Let me start by painting a picture. We met literally in the unemployment line when I was freshly clean, as well as sober — oh, and fresh out of jail. He was living on a friend's couch and also fresh off drugs. Although he still drank booze, it was never much of a problem for me so I was able to say no when he drank. It sounds like a match made in heaven, right? Two train wrecked people meet and just fall head over heels, which is literally what happened. Our first date was a party at his friend's house which I did drink a little but I just didn't want to be rude. And we slow danced in the living room to Nickelback. Sound cheesy? It was and don't ask why it was Nickelback. But at that moment, I knew that I loved him and that he was different. Maybe that fact that I had never slow danced with a guy before played a part in my thinking, but after that we were inseparable. And yes… it is true that addicts are not supposed to date each other.

For a year, we couch-surfed together because being apart just wasn't going to be an option. Honestly, I almost let the drinking consume me again… He was drinking every night that it was hard to not get caught up in it. But I managed to get that part of me under control. During the second year of us being together, we found an apartment and he found an amazing job. He also started doing drugs as well as drinking every night. While under the influence, he became a completely different person. He beat me up… a couple times a week. There were even a few nights when he had me pinned to the floor and I prayed for him to end it; I prayed for him to just go grab the knife and to kill me.
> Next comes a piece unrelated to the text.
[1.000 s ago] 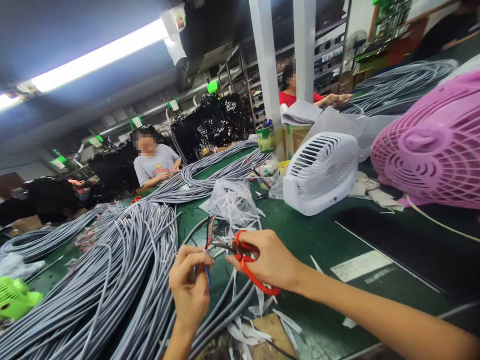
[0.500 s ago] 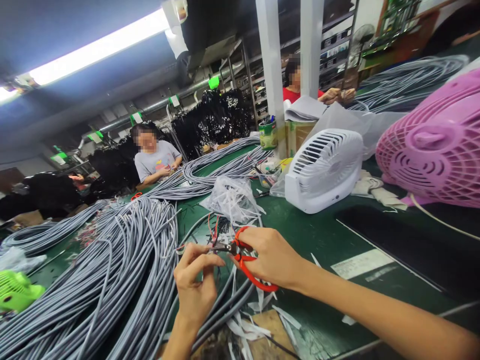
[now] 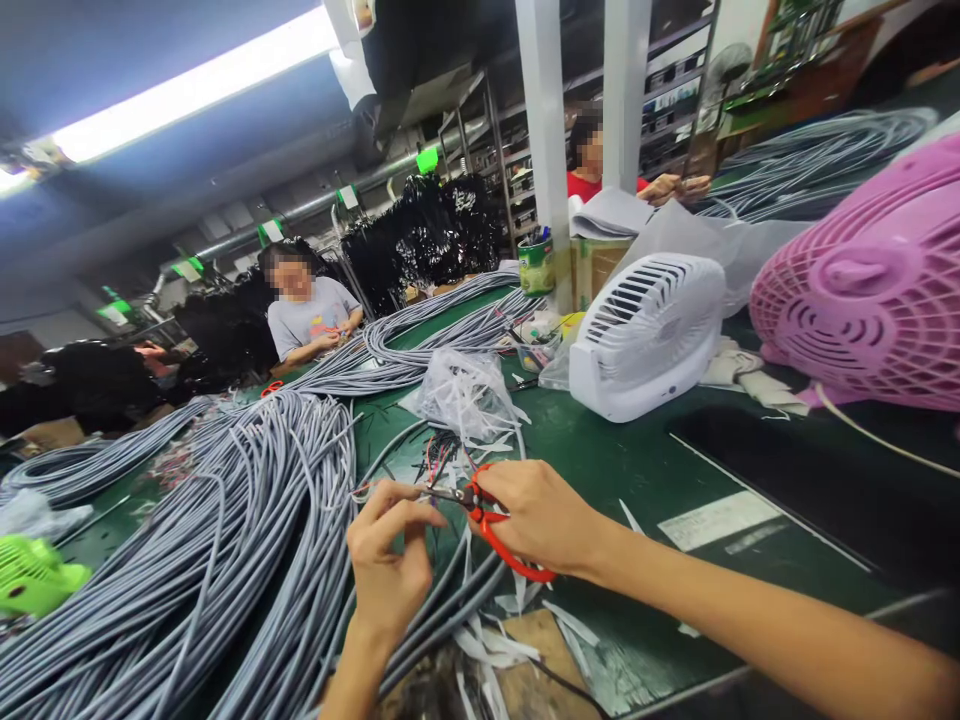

Then at least there would be no more pain. A few times I left him, but I always went back because he said things would be different. FYI… things are never different. Guys just say that because they don’t want to be alone.

At one point we became engaged and began planning a wedding. I was thrilled because that time we had really stepped up the whole "I’ve changed” routine. But one night after a drug deal gone bad, I left him again. By that time we had been together for three years and I thought I could help him. I loved him, but we had been going through that crap for too long and it was the same thing over and over. That time I didn’t go back. It damn near broke me, but now I’m in college as well as the fact that I have my own place.

A few nights ago this guy got ahold of me via social media to catch up since it has been a few years since I left him. Well, he lost everything and is living with his mother now, while I am still sober/clean and on my own. He asked to get back together and my heart sank. Then he said he changed and I flashed back to when we were together. “Nope” came out of my mouth so quickly.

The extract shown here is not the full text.